# To do
Please give the listing again in full, leaving out its images.

# Dataset section

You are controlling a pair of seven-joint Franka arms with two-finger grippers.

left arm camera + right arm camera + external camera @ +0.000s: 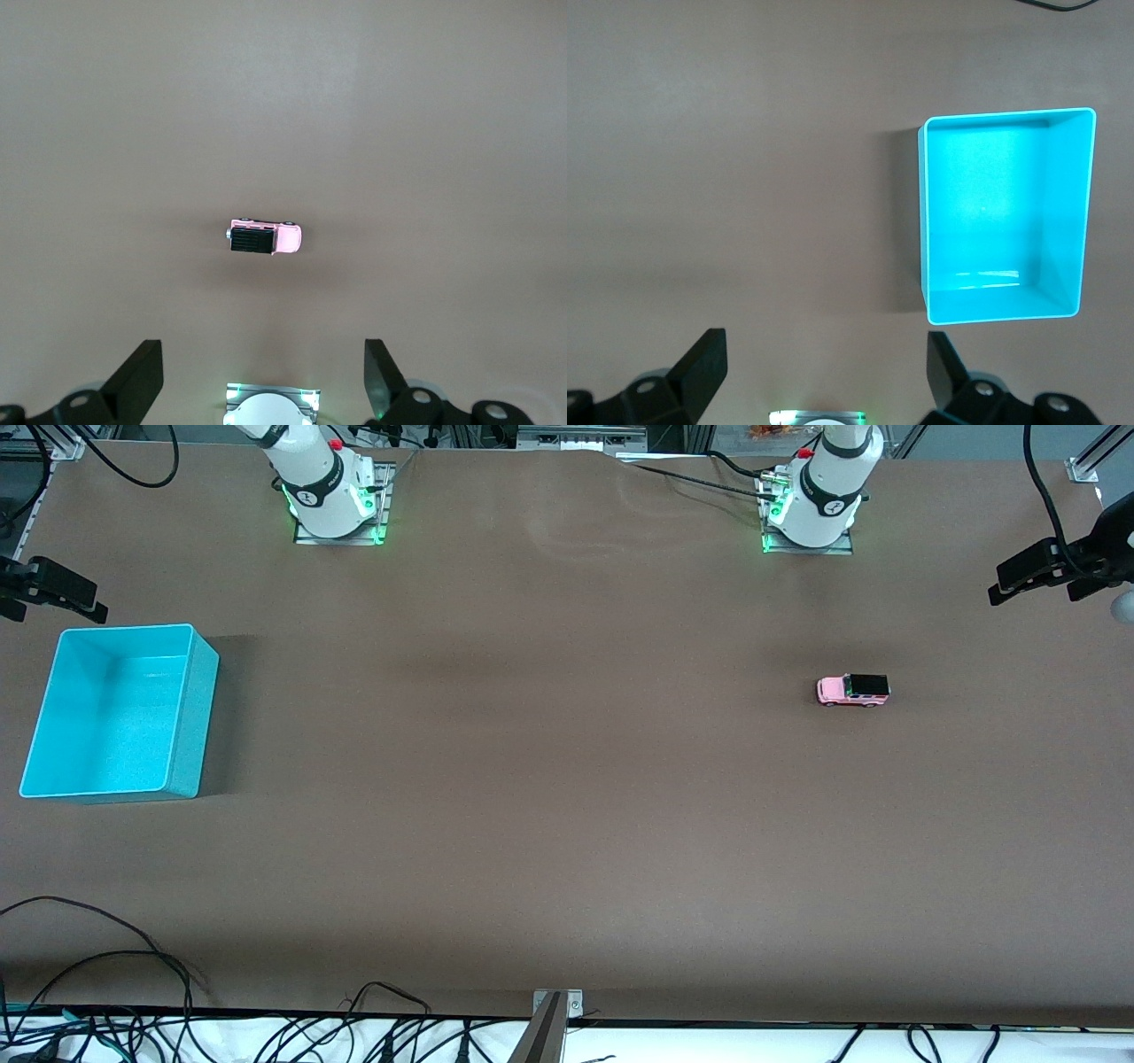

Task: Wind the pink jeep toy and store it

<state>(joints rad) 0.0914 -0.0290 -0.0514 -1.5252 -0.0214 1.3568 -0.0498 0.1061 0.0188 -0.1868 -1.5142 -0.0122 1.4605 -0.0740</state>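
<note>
Step 1, pre-grasp | pink jeep toy (852, 689) untouched on bench (549, 797), left arm's end | left gripper (264, 376) released above it; right gripper (826, 372) released, waiting near turquoise bin (926, 221) | next: descend, grasp.

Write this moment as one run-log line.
stage: start | jeep: on table, left arm's end | bin: right arm's end | left gripper: open, above jeep | right gripper: open, empty

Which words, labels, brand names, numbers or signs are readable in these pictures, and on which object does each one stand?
None can be read.
Pink jeep toy: no lettering visible on its body or black roof.
Turquoise bin: plain walls, no label.
Round dark badges on the two arm bases: a white mark, too small to read.
</note>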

# Output below
You are controlling a pair of seven-joint Franka arms with two-finger grippers.

left arm camera + right arm camera + external camera @ +0.000s: 

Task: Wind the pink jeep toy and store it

<state>(joints rad) 0.0914 -0.0290 -0.0514 -1.5252 -0.0214 1.3568 -0.0498 0.1061 0.0188 -0.1868 -1.5142 -0.0122 1.4605 -0.0740</state>
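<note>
Step 1, pre-grasp | pink jeep toy (852, 689) untouched on bench (549, 797), left arm's end | left gripper (264, 376) released above it; right gripper (826, 372) released, waiting near turquoise bin (926, 221) | next: descend, grasp.

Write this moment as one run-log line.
stage: start | jeep: on table, left arm's end | bin: right arm's end | left gripper: open, above jeep | right gripper: open, empty

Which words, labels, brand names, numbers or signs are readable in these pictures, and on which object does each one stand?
None can be read.
Pink jeep toy: no lettering visible on its body or black roof.
Turquoise bin: plain walls, no label.
Round dark badges on the two arm bases: a white mark, too small to read.
</note>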

The response is now finished.